* What to do:
Exactly the lines below from the one with "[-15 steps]" up to and including the one with "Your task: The" make up the answer, with nothing else added.

** Opening Exercise data block **

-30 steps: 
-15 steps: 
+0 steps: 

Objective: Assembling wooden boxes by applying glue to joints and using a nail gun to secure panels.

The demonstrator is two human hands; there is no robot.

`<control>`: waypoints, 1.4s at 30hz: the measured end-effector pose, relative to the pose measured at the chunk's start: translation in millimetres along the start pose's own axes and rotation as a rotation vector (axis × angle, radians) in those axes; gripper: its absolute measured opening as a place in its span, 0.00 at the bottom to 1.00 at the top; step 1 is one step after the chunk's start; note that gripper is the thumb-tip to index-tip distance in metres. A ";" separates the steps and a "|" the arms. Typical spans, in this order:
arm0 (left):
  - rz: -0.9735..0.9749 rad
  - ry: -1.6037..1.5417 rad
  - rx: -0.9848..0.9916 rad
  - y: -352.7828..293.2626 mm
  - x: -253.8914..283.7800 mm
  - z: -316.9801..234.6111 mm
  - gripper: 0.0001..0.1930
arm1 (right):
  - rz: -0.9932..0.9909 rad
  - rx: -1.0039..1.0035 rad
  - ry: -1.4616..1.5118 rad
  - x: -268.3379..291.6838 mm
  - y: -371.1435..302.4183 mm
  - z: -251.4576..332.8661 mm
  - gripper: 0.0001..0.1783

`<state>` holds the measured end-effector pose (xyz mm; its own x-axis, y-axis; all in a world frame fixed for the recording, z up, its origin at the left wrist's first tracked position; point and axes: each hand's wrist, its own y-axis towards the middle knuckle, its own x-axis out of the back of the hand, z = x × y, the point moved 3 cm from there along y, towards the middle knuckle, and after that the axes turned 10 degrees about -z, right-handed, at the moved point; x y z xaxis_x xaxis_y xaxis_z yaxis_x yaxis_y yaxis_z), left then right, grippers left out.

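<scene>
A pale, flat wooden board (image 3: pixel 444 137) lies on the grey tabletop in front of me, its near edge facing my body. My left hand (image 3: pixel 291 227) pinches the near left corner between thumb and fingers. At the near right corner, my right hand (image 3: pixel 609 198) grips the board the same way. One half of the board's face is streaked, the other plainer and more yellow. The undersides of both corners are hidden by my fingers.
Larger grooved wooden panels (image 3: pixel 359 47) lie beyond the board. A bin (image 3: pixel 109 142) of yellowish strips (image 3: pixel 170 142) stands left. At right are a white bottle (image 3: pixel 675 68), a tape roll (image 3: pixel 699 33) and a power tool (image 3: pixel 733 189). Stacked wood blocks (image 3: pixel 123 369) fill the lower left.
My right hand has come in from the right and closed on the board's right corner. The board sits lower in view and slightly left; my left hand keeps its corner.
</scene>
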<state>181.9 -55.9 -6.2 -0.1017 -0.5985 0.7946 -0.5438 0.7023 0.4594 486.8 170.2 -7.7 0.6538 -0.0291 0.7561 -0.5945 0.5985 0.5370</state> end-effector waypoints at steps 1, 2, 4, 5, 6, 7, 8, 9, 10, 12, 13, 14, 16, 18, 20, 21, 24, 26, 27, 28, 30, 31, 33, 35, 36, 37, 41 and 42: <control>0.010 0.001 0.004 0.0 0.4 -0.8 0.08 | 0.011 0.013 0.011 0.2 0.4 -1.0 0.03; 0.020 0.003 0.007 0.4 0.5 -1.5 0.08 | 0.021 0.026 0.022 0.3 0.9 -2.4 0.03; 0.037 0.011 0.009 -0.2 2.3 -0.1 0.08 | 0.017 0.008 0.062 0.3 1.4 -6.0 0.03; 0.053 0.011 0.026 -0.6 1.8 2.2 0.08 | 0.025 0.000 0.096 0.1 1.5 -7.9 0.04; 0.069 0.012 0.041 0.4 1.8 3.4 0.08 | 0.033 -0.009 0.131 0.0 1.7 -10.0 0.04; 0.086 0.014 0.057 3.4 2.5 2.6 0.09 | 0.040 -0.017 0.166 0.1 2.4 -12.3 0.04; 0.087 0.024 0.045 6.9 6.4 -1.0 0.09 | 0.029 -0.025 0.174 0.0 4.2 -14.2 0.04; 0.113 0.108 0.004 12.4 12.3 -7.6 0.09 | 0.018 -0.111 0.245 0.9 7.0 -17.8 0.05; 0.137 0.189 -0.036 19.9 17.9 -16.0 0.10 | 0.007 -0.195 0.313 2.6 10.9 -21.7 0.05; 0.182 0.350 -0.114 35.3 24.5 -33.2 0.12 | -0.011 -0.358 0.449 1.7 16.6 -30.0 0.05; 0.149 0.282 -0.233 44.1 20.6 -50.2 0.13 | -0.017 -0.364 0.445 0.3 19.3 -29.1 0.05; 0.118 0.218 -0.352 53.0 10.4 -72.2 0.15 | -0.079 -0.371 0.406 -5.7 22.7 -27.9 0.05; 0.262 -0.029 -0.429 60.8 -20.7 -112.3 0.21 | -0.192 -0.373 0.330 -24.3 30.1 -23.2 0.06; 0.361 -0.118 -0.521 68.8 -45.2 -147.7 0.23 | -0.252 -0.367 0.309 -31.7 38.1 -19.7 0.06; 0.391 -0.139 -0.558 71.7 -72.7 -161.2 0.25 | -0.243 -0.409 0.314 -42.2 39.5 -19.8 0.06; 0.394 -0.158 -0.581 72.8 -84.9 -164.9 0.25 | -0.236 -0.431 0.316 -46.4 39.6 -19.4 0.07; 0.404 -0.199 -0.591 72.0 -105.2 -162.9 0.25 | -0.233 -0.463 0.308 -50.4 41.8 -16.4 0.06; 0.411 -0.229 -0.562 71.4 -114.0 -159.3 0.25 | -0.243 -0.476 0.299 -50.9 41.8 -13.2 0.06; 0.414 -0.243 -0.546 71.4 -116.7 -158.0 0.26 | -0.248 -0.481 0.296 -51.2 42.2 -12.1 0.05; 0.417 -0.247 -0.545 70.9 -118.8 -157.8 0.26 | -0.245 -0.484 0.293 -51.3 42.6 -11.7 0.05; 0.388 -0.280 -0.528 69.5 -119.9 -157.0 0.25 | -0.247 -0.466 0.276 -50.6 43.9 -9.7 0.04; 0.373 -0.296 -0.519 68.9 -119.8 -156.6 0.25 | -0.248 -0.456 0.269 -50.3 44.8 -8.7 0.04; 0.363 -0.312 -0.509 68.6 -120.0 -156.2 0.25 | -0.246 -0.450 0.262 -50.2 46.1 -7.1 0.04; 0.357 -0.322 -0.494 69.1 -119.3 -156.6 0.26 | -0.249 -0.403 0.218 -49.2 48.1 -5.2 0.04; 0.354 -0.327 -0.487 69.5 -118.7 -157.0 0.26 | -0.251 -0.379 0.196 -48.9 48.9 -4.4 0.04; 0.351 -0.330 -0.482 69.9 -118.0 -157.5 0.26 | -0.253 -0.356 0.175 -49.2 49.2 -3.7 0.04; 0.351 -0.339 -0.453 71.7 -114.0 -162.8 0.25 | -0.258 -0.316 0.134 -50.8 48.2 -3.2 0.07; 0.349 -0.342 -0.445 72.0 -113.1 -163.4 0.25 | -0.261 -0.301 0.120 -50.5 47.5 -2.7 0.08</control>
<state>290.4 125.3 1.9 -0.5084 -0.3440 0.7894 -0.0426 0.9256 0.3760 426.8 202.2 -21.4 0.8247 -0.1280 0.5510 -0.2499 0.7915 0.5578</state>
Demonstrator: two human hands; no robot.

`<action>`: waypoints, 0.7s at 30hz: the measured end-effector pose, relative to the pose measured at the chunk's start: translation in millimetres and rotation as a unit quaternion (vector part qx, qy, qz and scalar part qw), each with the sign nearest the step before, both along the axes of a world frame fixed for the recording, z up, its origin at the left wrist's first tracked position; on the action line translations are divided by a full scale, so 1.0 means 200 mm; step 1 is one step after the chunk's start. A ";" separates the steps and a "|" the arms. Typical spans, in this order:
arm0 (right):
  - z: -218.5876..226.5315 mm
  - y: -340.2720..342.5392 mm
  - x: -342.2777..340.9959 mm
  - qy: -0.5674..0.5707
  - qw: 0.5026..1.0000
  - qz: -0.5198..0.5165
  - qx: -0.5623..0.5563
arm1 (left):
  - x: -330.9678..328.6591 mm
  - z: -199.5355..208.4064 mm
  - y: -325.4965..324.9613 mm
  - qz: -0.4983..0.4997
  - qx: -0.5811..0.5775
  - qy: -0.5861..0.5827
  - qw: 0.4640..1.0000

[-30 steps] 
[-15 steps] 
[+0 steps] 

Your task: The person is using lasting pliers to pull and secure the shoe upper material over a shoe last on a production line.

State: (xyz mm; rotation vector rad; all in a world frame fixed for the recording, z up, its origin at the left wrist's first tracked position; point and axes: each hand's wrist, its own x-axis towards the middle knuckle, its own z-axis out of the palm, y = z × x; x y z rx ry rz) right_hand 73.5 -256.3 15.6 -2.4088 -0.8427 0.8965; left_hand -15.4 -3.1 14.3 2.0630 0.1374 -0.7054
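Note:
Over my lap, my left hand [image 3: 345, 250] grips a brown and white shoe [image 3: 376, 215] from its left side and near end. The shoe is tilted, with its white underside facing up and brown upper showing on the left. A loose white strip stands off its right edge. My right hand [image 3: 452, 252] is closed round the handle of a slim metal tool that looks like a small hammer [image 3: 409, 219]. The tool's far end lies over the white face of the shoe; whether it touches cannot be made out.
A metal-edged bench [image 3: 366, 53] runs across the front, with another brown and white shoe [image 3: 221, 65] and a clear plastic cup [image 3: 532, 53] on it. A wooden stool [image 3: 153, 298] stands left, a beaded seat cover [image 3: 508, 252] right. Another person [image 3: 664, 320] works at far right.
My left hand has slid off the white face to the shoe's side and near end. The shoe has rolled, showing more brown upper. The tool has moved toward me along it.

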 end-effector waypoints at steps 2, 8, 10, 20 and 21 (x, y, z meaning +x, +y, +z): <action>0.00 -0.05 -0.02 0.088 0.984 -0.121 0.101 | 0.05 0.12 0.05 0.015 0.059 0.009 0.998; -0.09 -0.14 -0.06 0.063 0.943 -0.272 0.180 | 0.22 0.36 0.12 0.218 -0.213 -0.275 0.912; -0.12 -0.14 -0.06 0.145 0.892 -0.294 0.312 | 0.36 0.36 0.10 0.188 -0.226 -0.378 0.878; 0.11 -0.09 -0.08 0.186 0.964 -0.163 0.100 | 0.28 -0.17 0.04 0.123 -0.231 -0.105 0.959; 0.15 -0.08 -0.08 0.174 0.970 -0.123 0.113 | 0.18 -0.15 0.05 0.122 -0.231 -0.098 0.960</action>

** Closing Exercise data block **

* Written answer:
[-15 steps] 
[+0 steps] 

Your task: The person is using lasting pliers to pull and secure the shoe upper material over a shoe last on a production line.

This is the complete answer.